A 12-year-old bug in JDK, still out there leaking memory

brown9-2 · on Dec 17, 2012

The odd behavior of java.net.HttpURLConnection should be a lesson to language/framework designers everywhere: don't attempt to implement caching/object reuse/connection keep-alives deep in underlying API code with no way for the end user of the library to control the behavior.

java.net.HttpURLConnection and java.net.HttpURLConnection will attempt to use Keep-Alive and keep connections open for you (which should be a great performance boost if you are making many connections to the same hosts over and over again), but they do so silently and without any obvious documentation on how you can control that behavior in your own code. This leads to lots of headaches if you as a developer actually want to be able to control the connection behavior - for instance, there are quiet and undocumented bugs with HttpsURLConnection not being able to reuse the connection unless you consume all of the response stream (even if you call connection.close() and stream.close() explicitly).

There is also no obvious way to monitor the sun.* code that does the actual keep-alive work to see how many connections are open, to verify if it is able to use keep-alive or if it has to keep opening new connections, etc (without resorting to tcpdump).

The classloader leak is the root problem but the trigger in this case is the fact that the framework code is trying to a whole lot of extra, undocumented, silent work for you. The ability to disable keep-alives in the code that caused the initial report could have been a viable workaround.

thebluesky · on Dec 17, 2012

As indicated in the article it's not still "out to get you" since it was fixed in March 2011.

From the bug report: Submit Date: 2010-12-22 Resolved Date: 2011-03-10 That's less than 3 months.

sgt · on Dec 17, 2012

I'm using 1.6 for development purposes (I will change to JDK 7 very shortly, but it hasn't been possible until now for other reasons), and I am literally plagued by the PermGen problem every single day, perhaps up to 3 times an hour. Increasing PermGen space is not a solution, as it only means that - yes, it'll take longer for PermGen space to run out, but the Application Server (e.g. Glassfish) will become incredibly slow before it breaks.

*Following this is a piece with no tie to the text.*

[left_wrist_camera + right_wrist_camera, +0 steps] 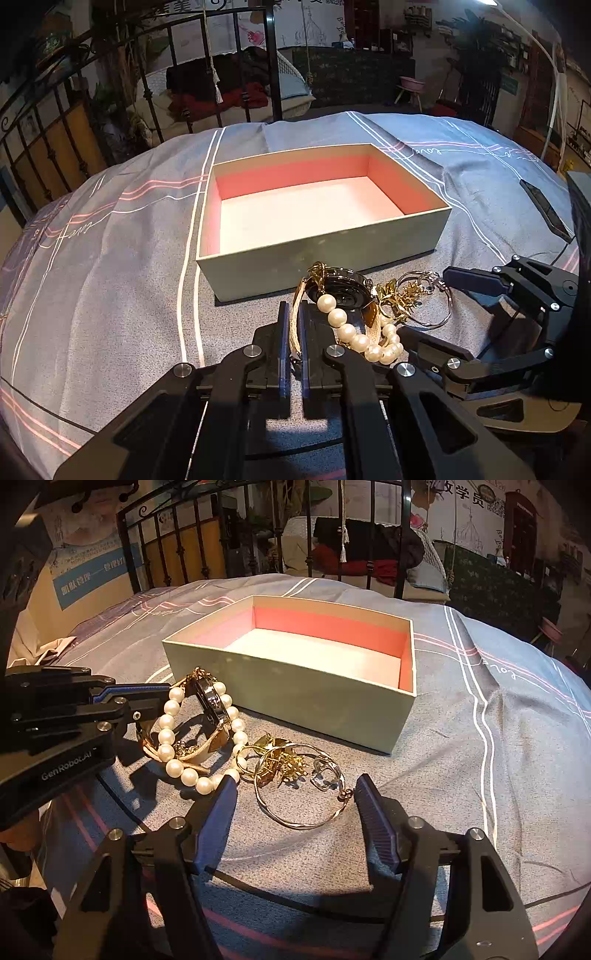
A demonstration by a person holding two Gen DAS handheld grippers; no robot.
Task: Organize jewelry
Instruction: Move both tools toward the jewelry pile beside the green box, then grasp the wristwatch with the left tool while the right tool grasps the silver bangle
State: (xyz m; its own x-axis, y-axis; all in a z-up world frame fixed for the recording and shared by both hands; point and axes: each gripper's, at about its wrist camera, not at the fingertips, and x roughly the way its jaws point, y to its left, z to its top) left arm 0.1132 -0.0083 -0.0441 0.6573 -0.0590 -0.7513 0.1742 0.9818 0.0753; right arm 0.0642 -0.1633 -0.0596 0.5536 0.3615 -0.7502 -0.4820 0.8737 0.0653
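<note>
Lying in a loose heap on the grey bedspread point(480, 775), the jewelry sits just in front of the open box point(295, 686), whose pink-walled inside holds nothing visible. The left gripper point(293, 325) has its jaws nearly closed on the gold strap of the watch point(343, 291), which leans tilted against the box's near wall. A pearl bracelet point(177, 746) loops around the watch and drapes over the gripper's right finger. Beside it lie a tangle of small gold pieces point(284, 760) and a thin bangle point(306, 819). The right gripper point(295, 794) is spread wide, one finger on either side of the bangle, its left fingertip touching the pearls and holding nothing. A dark phone point(546, 210) rests on the cover to the right, partly cut off by the gripper body. The small gold items overlap too much to tell apart. A metal bed rail point(207, 535) stands behind.
</note>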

brown9-2 · on Dec 18, 2012

Are you doing lots of redeploys? Can you alter your workflow to just restart the server process instead?

sgt · on Dec 19, 2012

Yes, doing a lot of redeploys. Restarting the server process takes a bit too long. E.g. if I have 50 EJB's and 20-30 JAX-RS type web services, it does take the application about 15-20 seconds to load each time. Sometimes even longer. So incremental redeploys are really great, as it usually takes 2-3 seconds instead.

ivom2gi · on Dec 17, 2012

As we speak, then according to this http://zeroturnaround.com/labs/devprod-report-redux-java-ver... Java 7 only has up to 20% of market share. This means that most of the apps out there are still affected ...

jtymes · on Dec 17, 2012

>Luckily the new patches to Java 7 no longer have this problem. But as the different statistics show – vast majority of the applications out there have not migrated to Java 7 as we speak. So most often than not, your application at hand has got the very same problem waiting to surface.

It's a tad misleading, but it's "still out there waiting to bite you" because of Java 6 still being widely used.

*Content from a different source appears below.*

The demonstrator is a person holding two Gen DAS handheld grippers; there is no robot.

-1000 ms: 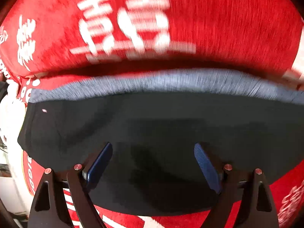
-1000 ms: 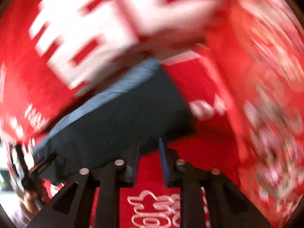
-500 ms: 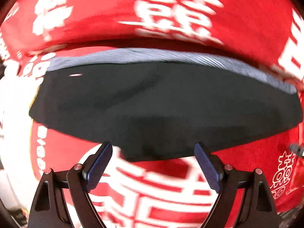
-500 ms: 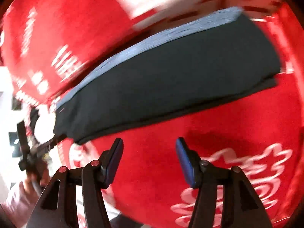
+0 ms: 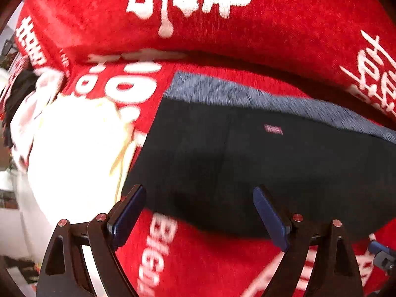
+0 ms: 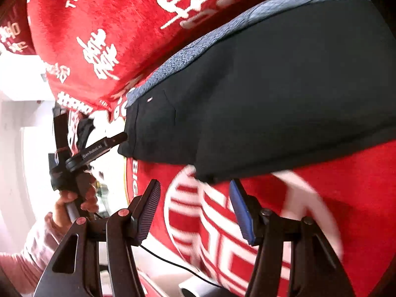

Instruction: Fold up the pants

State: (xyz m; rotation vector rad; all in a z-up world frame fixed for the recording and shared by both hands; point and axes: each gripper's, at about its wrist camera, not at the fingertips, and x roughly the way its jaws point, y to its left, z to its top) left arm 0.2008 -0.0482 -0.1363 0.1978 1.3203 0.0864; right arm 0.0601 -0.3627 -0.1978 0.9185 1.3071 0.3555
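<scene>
Pants lie as a dark folded bundle on the red printed blanket, grey waistband along the far edge. Nearest, the left gripper hangs over the bundle's near edge, fingers spread wide, empty. The right gripper stands just short of the near corner — fingers parted, nothing between them. For the next fold, judged advisable: pinch all layers at the corners together, lift evenly, lay edge to edge — smooth before letting go.
</scene>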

thebluesky · on Dec 17, 2012

JDK 6 is EOL 2 months from now: https://blogs.oracle.com/henrik/entry/java_6_eol_h_h

It's also pretty rare for folks to use that http client. It's normally the case that an apache commons or netty http client is used.

smackfu · on Dec 17, 2012

We'll see if that EOL actually happens. It's pretty irresponsible to discontinue security updates for a version that is used by half of your customers (even if you don't want them to use it anymore.) Very similar to Microsoft and XP support.

SeanLuke · on Dec 17, 2012

Frustrating but, I am sad to say, not unexpected. I myself have submitted major bugs in core Java code (java.util.Random, java.util.ArrayList, etc.) which have gone ignored for a decade and in fact are still there. If they can't fix core code, they're hardly going to fix HttpURLConnection.

michaelt · on Dec 17, 2012

What sort of bugs did you find in ArrayList?

SeanLuke · on Dec 17, 2012

For ArrayList, it was a huge speed regression. get(), set(), and add() were not inlineable for ten years due to an error fixable with a single line of code. The problematic code is still there even now, but it's moot because sometime between Java 5 and 6 the Hotspot team special-cased it.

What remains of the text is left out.